Mapping genetic modifiers of survival in a mouse model of Dravet syndrome

Abstract

Epilepsy is a common neurological disorder affecting approximately 1% of the population. Mutations in voltage-gated sodium channels are responsible for several monogenic epilepsy syndromes. More than 800 mutations in the voltage-gated sodium channel SCN1A have been reported in patients with generalized epilepsy with febrile seizures plus and Dravet syndrome. Heterozygous loss-of-function mutations in SCN1A result in Dravet syndrome, a severe infant-onset epileptic encephalopathy characterized by intractable seizures, developmental delays and increased mortality. A common feature of monogenic epilepsies is variable expressivity among individuals with the same mutation, suggesting that genetic modifiers may influence clinical severity. Mice with heterozygous deletion of Scn1a (Scn1a(+/-) ) model a number of Dravet syndrome features, including spontaneous seizures and premature lethality. Phenotype severity in Scn1a(+/-) mice is strongly dependent on strain background. On the 129S6/SvEvTac strain Scn1a(+/-) mice exhibit no overt phenotype, whereas on the (C57BL/6J × 129S6/SvEvTac)F1 strain Scn1a(+/-) mice exhibit spontaneous seizures and early lethality. To systematically identify loci that influence premature lethality in Scn1a(+/-) mice, we performed genome scans on reciprocal backcrosses. Quantitative trait locus mapping revealed modifier loci on mouse chromosomes 5, 7, 8 and 11. RNA-seq analysis of strain-dependent gene expression, regulation and coding sequence variation provided a list of potential functional candidate genes at each locus. Identification of modifier genes that influence survival in Scn1a(+/-) mice will improve our understanding of the pathophysiology of Dravet syndrome and may suggest novel therapeutic strategies for improved treatment of human patients.
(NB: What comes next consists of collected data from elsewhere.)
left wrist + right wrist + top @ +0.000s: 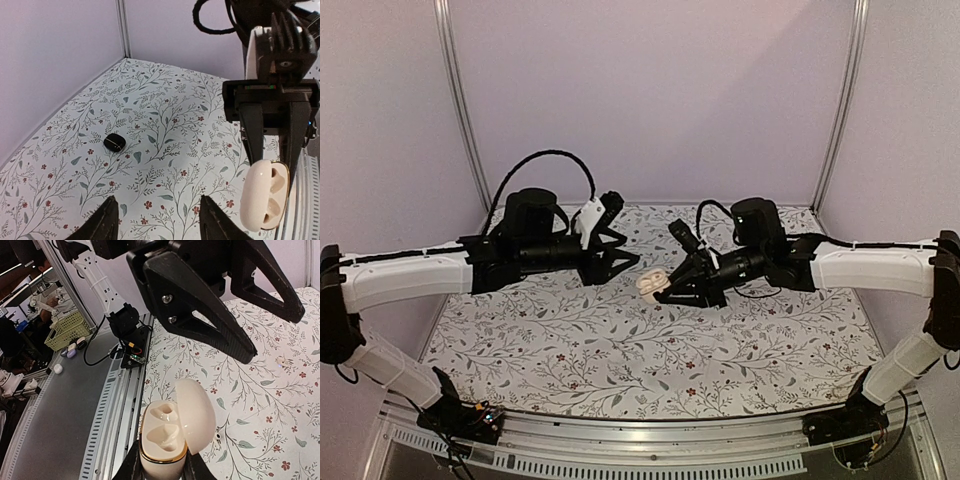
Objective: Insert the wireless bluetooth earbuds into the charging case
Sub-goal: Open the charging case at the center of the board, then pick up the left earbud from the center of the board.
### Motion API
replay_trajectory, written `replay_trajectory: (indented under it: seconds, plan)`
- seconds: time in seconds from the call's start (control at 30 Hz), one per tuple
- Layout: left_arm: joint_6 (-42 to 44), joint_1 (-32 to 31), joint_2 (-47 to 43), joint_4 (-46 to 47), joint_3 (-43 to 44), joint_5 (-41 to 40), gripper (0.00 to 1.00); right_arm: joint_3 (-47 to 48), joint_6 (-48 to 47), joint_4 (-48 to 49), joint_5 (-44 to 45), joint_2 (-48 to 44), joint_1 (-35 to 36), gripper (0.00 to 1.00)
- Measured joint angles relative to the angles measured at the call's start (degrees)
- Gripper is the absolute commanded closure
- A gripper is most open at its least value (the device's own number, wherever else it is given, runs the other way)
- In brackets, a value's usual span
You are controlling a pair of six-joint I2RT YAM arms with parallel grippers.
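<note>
The right gripper is clamped on the base of the charging case. Here the case is a cream shell, apparently held clear of the flowered table. Its lid is swung open and both wells are bare, turned toward the left gripper. That gripper hangs just beside the case with its fingers spread wide and nothing between them, so it is the free tool for a pick. A small black piece lies on the table well apart from the case, off to the case's left in the left wrist view and ahead of the open fingers. It is nearly round, so its long axis cannot be read, and it is too small to tell a bud from a closed shell. A pale speck, possibly a cream earbud, lies beyond the case under the left fingers. The top view shows neither, so which arm is nearer is unclear. The left gripper would likely have to turn away from the case and descend.
</note>
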Motion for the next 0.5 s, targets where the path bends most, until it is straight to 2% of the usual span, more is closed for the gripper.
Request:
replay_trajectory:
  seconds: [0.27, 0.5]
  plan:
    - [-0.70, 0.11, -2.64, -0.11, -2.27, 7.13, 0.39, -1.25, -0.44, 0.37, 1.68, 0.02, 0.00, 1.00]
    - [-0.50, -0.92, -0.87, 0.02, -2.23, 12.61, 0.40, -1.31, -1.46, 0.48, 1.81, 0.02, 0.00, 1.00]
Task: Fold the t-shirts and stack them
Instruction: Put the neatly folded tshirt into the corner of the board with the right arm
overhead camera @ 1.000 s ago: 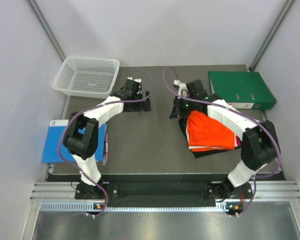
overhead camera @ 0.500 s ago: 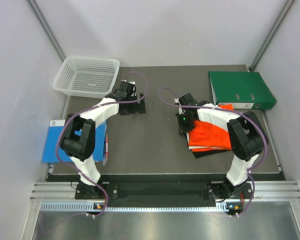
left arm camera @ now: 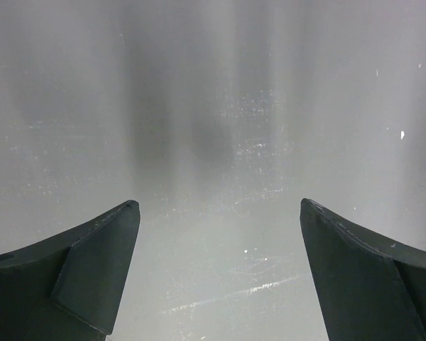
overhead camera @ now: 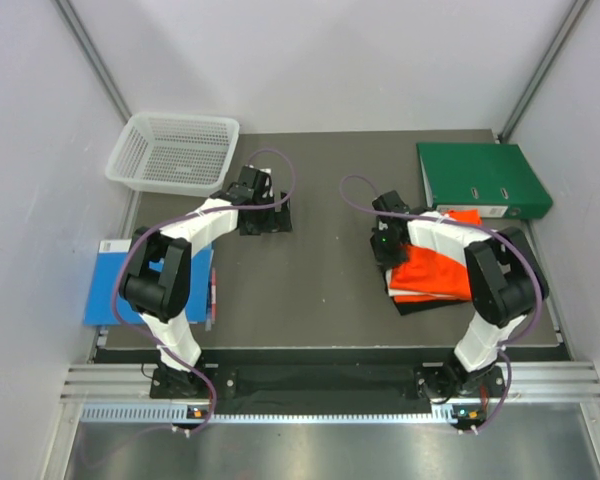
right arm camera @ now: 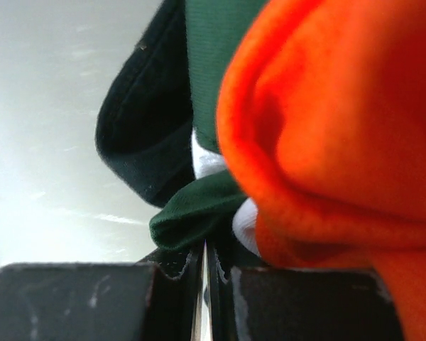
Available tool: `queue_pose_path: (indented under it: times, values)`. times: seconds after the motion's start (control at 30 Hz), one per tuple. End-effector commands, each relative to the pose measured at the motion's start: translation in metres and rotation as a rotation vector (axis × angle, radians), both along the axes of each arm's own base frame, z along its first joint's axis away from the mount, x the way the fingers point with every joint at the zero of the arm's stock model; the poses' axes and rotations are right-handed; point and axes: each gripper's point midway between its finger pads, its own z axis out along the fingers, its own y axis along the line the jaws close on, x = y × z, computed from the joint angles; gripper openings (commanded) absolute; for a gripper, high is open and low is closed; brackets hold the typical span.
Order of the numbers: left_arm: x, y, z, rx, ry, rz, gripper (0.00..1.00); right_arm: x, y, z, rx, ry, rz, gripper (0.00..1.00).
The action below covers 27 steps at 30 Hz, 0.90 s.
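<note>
A stack of folded t-shirts lies at the right of the table, an orange shirt [overhead camera: 442, 275] on top and a black one [overhead camera: 417, 305] at the bottom. In the right wrist view the orange shirt [right arm camera: 326, 121] lies over a white layer [right arm camera: 206, 162], a dark green shirt [right arm camera: 199, 209] and the black shirt [right arm camera: 145, 128]. My right gripper [overhead camera: 387, 244] is at the stack's near-left edge, jaws shut [right arm camera: 204, 266] with only a slit between them, right against the green fold. My left gripper [overhead camera: 265, 215] is open [left arm camera: 219, 213] over bare table, holding nothing.
A white mesh basket [overhead camera: 175, 150] stands at the back left. A green binder [overhead camera: 483, 178] lies at the back right, just behind the stack. A blue book [overhead camera: 115, 285] lies off the table's left edge. The grey table [overhead camera: 310, 270] has walls on three sides.
The orange shirt, raised one second ago, now lies flat on the stack. My right gripper pulled back, then moved to the stack's left edge. The left gripper shifted slightly.
</note>
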Motion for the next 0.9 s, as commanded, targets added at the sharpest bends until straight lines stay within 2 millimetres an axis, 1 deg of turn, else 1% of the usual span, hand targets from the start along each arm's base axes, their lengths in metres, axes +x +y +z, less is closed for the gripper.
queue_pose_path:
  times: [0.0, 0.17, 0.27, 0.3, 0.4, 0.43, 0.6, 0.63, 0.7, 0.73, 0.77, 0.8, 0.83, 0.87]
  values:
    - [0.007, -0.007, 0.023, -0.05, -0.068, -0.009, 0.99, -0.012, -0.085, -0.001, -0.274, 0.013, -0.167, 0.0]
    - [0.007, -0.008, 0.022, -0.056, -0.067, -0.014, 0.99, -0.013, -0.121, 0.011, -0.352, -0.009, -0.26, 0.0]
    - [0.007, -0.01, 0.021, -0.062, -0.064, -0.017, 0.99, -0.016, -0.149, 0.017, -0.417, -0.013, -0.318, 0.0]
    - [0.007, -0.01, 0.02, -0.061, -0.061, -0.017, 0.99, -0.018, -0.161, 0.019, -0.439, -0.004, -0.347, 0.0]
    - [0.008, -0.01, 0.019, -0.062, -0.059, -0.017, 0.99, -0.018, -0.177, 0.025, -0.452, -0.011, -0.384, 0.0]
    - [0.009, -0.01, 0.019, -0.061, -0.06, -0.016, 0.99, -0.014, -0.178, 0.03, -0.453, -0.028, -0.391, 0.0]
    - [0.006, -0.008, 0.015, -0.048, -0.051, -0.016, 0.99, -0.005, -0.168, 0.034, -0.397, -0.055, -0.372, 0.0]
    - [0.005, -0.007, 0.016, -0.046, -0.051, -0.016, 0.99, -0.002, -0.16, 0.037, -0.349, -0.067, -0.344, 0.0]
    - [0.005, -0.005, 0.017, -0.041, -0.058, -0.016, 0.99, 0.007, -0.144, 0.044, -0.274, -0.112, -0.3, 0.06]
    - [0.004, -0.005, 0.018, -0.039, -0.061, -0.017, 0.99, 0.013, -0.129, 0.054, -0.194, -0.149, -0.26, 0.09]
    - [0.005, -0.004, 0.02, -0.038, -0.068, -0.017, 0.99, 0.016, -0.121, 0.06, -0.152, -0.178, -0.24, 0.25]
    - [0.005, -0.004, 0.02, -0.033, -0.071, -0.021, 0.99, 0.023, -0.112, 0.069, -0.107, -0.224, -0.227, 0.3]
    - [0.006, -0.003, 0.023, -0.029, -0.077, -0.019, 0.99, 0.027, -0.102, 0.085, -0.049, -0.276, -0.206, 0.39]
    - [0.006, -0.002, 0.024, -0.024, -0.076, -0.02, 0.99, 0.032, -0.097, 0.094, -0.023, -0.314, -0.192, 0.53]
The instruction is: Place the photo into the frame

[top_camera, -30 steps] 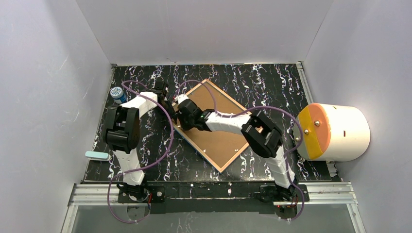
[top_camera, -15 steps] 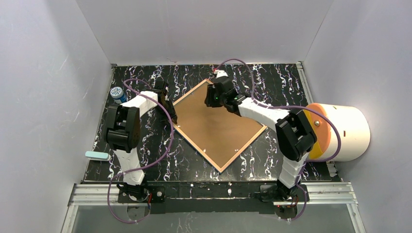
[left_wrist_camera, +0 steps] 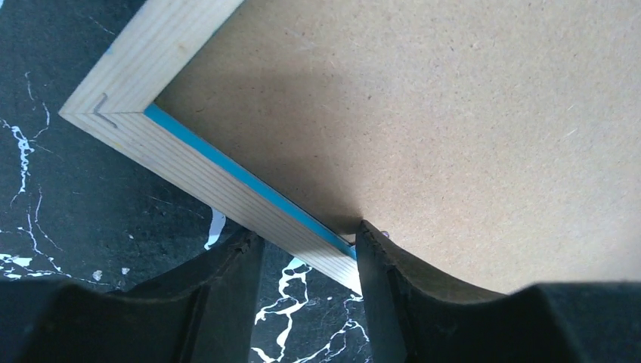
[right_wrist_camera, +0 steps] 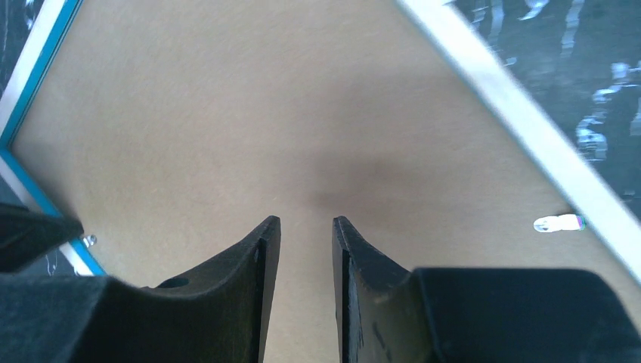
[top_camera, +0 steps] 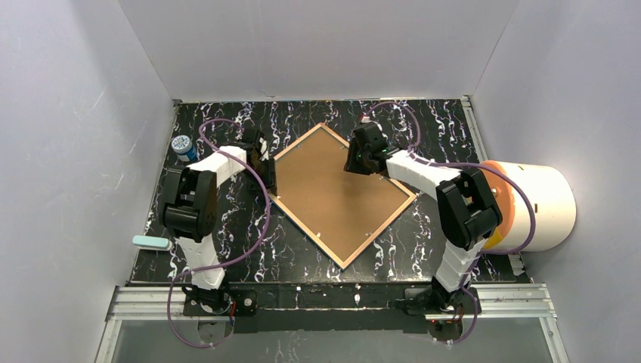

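a: top view first. where is the frame?
b: the frame (top_camera: pixel 306 229) lies face down in the middle of the desk (top_camera: pixel 423 128), turned like a diamond. a brown backing board (top_camera: pixel 336 197) fills it. the left gripper (top_camera: pixel 266 172) is at its 9 o'clock corner, and the right gripper (top_camera: pixel 357 157) is over its 1 o'clock edge.
a: and the photo?
b: not visible in any view. it may be under the board, but i cannot tell.
a: left wrist?
b: the jaws straddle the wooden rim near the corner, one on the desk side and one on the board side. they look clamped on the frame.
a: right wrist?
b: the gripper hovers over the board, jaws slightly apart, holding nothing. a small metal tab (right_wrist_camera: pixel 558 223) sits at 3 o'clock by the rim.
a: how far along?
b: late, i judge. the board is seated, and securing the tabs probably remains.
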Controlling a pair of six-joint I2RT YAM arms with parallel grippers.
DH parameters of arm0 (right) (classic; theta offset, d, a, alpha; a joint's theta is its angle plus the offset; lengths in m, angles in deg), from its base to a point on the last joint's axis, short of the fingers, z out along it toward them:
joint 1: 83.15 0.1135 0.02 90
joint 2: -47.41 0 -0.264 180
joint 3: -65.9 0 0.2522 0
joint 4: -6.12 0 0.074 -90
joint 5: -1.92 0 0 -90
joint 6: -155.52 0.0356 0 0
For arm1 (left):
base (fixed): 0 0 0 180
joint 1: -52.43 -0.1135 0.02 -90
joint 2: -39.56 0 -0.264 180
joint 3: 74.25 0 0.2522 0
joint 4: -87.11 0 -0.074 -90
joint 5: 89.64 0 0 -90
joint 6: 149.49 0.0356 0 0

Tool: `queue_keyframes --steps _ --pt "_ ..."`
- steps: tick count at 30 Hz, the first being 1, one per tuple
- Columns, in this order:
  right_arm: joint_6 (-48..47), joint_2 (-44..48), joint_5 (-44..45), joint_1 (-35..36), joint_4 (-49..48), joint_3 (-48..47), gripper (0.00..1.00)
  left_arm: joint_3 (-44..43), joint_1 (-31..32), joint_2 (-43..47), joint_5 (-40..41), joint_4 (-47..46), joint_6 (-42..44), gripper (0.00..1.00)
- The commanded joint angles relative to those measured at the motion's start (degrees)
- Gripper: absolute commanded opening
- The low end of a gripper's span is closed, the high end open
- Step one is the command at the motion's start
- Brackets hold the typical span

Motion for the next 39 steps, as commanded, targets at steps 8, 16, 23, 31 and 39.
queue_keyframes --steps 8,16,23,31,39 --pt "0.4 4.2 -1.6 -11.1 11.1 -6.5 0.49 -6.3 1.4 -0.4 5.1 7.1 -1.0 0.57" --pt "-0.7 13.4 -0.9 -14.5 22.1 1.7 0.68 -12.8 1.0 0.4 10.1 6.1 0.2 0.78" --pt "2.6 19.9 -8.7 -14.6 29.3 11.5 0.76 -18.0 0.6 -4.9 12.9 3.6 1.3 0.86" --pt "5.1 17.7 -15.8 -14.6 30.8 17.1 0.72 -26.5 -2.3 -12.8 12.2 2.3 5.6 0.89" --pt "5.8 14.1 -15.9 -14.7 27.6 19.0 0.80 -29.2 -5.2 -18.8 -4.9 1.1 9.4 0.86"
Keywords: Dravet syndrome; RNA-seq; epilepsy; epileptic encephalopathy; mouse model; seizures; severe myoclonic epilepsy of infancy; transcriptomics; voltage-gated ion channels; voltage-gated sodium channels.

Figure 1

Generation of mapping backcross progeny and phenotyping. (a) Breeding scheme used to generate backcross progeny. First, 129.Scn1a^+/− males were crossed to B6 females to generate F1.Scn1a^+/− mice. Male F1.Scn1a^+/− mice were then crossed with 129 females to generate 129-N2 offspring, or to B6 females to generate B6-N2 offspring. (b) Survival of Scn1a^+/− backcross progeny. B6-N2 backcross progeny have significantly reduced survival compared to 129-N2 progeny (Log Rank p<0.0001)(n=293 for B6-N2 backcross; n=150 for 129-N2 backcross).

Figure 2

Genome-wide interval mapping for Dravet syndrome modifier loci that influence 12-week survival in the B6-N2 backcross. LOD scores for the combined effects on penetrance and severity are plotted for all mouse chromosomes and show suggestive or significant evidence of linkage to chromosomes 5, 7, and 8. Results shown are from a single QTL genome scan under a two-part model using a maximum likelihood procedure in R/qtl software. Horizontal lines mark significance thresholds for genome-wide significant (p=0.05; solid grey) or suggestive (p=0.25; dashed grey) evidence of linkage based on 10,000 permutations of the data. The X-axes are in centimorgans with chromosome numbers indicated below and tick marks representing the location of SNP markers used for genotyping.

Figure 3

LOD scores for the effect on penetrance (live/die)(blue), severity (age at time of early death)(red) and the combined effect (black) are plotted for chromosomes 5, 7 and 8 and show that the modifier loci exert differential effects on penetrance and severity. Results shown are from a single QTL genome scan under a two-part model using a maximum likelihood procedure in R/qtl software. The horizontal solid grey line marks the significance threshold (p=0.05) for combined effect (LOD(p,mu)) and the dashed grey line marks significance thresholds (p=0.05) for penetrance (LOD(p)) and severity (LOD(mu)). Significance thresholds were determined by 10,000 permutations of the data. The X-axes are in centimorgans with chromosome numbers indicated below and tick marks representing the location of SNP markers used for genotyping.

Figure 4

Effect of alleles at Dsm loci on survival. Genotypes from the marker closest to each significant modifier peak were used to determine the effect of individual loci on survival. Kaplan-Meier plots for each genotype class show the relationship between survival and alleles at modifier loci identified in the B6-N2 backcross on chromosome 5, 7 and 8 (a), and in the 129-N2 backcross on chromosomes 5 and 11 (b). P-values were calculated with the Mantel-Cox log rank test.